# WHAT TO WORK ON
Please reproduce every record, keeping each one exactly as written.

# DATA
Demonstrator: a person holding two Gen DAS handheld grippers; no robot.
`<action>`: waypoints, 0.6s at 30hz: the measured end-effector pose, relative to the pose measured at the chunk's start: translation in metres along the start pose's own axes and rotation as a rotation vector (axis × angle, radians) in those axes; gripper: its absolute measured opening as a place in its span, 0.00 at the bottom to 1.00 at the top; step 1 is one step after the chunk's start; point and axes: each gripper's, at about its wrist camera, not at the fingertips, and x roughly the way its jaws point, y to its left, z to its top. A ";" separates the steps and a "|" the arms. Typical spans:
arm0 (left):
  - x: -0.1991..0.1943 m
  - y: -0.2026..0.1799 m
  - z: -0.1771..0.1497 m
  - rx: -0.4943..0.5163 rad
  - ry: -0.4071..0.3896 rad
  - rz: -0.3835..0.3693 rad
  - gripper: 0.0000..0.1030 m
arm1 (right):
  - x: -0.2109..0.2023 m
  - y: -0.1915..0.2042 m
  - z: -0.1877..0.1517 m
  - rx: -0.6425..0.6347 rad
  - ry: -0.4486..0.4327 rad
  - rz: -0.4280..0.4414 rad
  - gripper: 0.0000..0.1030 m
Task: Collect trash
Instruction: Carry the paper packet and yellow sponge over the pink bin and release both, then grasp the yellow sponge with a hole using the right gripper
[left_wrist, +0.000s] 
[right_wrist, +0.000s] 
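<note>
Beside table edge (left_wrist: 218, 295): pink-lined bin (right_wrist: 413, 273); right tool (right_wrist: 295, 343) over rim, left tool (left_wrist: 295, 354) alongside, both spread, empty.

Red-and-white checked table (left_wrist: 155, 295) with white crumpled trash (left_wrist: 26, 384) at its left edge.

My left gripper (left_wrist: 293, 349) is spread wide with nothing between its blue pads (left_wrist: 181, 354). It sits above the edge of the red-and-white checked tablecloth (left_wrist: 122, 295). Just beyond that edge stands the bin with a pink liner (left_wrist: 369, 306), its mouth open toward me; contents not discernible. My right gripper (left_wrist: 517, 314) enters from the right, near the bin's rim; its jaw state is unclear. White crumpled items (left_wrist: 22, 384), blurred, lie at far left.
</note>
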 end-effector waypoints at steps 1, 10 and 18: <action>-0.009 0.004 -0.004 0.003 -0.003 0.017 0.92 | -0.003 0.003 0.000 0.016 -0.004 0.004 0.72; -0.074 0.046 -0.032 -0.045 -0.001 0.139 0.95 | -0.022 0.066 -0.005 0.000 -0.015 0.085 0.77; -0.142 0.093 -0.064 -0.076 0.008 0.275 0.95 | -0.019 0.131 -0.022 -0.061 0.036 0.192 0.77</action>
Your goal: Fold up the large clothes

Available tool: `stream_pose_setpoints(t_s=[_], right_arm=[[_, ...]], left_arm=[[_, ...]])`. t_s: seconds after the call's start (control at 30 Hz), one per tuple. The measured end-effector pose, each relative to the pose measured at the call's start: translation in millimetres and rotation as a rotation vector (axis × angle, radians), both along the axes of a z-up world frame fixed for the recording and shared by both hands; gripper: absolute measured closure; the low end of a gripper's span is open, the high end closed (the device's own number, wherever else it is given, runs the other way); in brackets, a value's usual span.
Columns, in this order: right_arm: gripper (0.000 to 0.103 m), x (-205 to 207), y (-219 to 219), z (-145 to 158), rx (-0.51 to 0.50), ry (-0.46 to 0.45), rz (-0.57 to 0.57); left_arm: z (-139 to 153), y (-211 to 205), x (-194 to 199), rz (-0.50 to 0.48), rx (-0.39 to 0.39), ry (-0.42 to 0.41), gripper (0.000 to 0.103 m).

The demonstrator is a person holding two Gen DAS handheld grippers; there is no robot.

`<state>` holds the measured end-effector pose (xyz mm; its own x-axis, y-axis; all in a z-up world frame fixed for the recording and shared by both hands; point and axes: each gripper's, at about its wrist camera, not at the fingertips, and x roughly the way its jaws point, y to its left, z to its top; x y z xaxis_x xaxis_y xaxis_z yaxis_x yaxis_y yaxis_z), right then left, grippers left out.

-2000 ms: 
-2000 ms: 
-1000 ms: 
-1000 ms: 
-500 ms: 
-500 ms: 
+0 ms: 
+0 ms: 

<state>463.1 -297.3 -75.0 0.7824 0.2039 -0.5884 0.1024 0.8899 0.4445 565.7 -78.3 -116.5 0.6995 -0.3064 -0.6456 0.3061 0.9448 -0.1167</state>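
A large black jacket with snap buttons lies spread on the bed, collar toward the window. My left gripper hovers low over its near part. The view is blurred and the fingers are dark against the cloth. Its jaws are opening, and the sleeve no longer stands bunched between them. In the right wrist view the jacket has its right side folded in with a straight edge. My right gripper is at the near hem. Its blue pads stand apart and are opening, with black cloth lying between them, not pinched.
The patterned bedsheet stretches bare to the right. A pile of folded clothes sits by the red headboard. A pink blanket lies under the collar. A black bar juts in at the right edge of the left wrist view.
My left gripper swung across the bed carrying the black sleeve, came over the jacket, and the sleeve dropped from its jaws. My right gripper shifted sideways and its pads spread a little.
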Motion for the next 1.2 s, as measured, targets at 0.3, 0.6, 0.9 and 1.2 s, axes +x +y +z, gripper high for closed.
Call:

# THE ANSWER
Demonstrator: a person holding two Gen DAS handheld grippers; no robot.
`<action>`: waypoints, 0.6s at 30hz: the measured end-effector pose, relative to the pose measured at the chunk's start: translation in metres along the start pose's own axes and rotation as a rotation vector (axis × angle, radians) in those axes; gripper: its absolute measured opening as a place in its span, 0.00 at the bottom to 1.00 at the top; step 1 is one step after the chunk's start; point and axes: each gripper's, at about its wrist camera, not at the fingertips, and x roughly the way its jaws point, y to its left, z to its top. A ";" separates the steps and a "|" the arms. Typical spans:
arm0 (left):
  - x: -0.1991..0.1943 m
  - y: -0.2026..0.1799 m
  - z: -0.1771..0.1497 m
  - rx: -0.4943..0.5163 rad
  - ry: -0.4071..0.3896 rad
  - rz: -0.3835..0.3693 rad
  - gripper: 0.0000..0.1030 m
arm1 (right):
  - x: -0.2109..0.2023 m
  - y: -0.1915..0.2042 m
  - z: -0.1877..0.1517 m
  - rx: -0.6425..0.6347 rad
  - ry: -0.4486..0.4327 rad
  - rz: -0.4280..0.4414 rad
  - gripper: 0.0000..0.1030 m
Task: Collect trash
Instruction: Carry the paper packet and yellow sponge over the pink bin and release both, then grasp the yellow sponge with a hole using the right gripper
[left_wrist, +0.000s] 
[right_wrist, +0.000s] 
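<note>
Beside table edge (left_wrist: 218, 295): pink-lined bin (right_wrist: 413, 273); right tool (right_wrist: 295, 343) over rim, left tool (left_wrist: 295, 354) alongside, both spread, empty.

Red-and-white checked table (left_wrist: 155, 295) with white crumpled trash (left_wrist: 26, 384) at its left edge.

My left gripper (left_wrist: 293, 349) is spread wide with nothing between its blue pads (left_wrist: 181, 354). It sits above the edge of the red-and-white checked tablecloth (left_wrist: 122, 295). Just beyond that edge stands the bin with a pink liner (left_wrist: 369, 306), its mouth open toward me; contents not discernible. My right gripper (left_wrist: 517, 314) enters from the right, near the bin's rim; its jaw state is unclear. White crumpled items (left_wrist: 22, 384), blurred, lie at far left.
</note>
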 end-effector waypoints at steps 1, 10 and 18: <action>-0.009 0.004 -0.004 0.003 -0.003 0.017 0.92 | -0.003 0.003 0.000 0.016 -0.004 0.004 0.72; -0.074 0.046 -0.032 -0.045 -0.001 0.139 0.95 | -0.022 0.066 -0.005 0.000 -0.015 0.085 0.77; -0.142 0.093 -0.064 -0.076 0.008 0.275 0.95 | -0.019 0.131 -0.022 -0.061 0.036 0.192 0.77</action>
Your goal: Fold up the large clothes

Available tool: `stream_pose_setpoints(t_s=[_], right_arm=[[_, ...]], left_arm=[[_, ...]])`. t_s: seconds after the call's start (control at 30 Hz), one per tuple. The measured end-effector pose, each relative to the pose measured at the call's start: translation in millimetres and rotation as a rotation vector (axis × angle, radians), both along the axes of a z-up world frame fixed for the recording and shared by both hands; gripper: absolute measured closure; the low end of a gripper's span is open, the high end closed (the device's own number, wherever else it is given, runs the other way); in brackets, a value's usual span.
Columns, in this order: right_arm: gripper (0.000 to 0.103 m), x (-205 to 207), y (-219 to 219), z (-145 to 158), rx (-0.51 to 0.50), ry (-0.46 to 0.45), rz (-0.57 to 0.57); left_arm: z (-139 to 153), y (-211 to 205), x (-194 to 199), rz (-0.50 to 0.48), rx (-0.39 to 0.39), ry (-0.42 to 0.41), gripper (0.000 to 0.103 m).

The demonstrator is a person holding two Gen DAS handheld grippers; there is no robot.

`<state>` holds the measured end-effector pose (xyz mm; its own x-axis, y-axis; all in a z-up world frame fixed for the recording and shared by both hands; point and axes: each gripper's, at about its wrist camera, not at the fingertips, and x roughly the way its jaws point, y to its left, z to its top; x y z xaxis_x xaxis_y xaxis_z yaxis_x yaxis_y yaxis_z), right then left, grippers left out.

-2000 ms: 
-2000 ms: 
-1000 ms: 
-1000 ms: 
-500 ms: 
-500 ms: 
+0 ms: 
+0 ms: 

<state>463.1 -297.3 -75.0 0.7824 0.2039 -0.5884 0.1024 0.8899 0.4445 565.7 -78.3 -116.5 0.6995 -0.3064 -0.6456 0.3061 0.9448 -0.1167</state>
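A large black jacket with snap buttons lies spread on the bed, collar toward the window. My left gripper hovers low over its near part. The view is blurred and the fingers are dark against the cloth. Its jaws are opening, and the sleeve no longer stands bunched between them. In the right wrist view the jacket has its right side folded in with a straight edge. My right gripper is at the near hem. Its blue pads stand apart and are opening, with black cloth lying between them, not pinched.
The patterned bedsheet stretches bare to the right. A pile of folded clothes sits by the red headboard. A pink blanket lies under the collar. A black bar juts in at the right edge of the left wrist view.
My left gripper swung across the bed carrying the black sleeve, came over the jacket, and the sleeve dropped from its jaws. My right gripper shifted sideways and its pads spread a little.
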Motion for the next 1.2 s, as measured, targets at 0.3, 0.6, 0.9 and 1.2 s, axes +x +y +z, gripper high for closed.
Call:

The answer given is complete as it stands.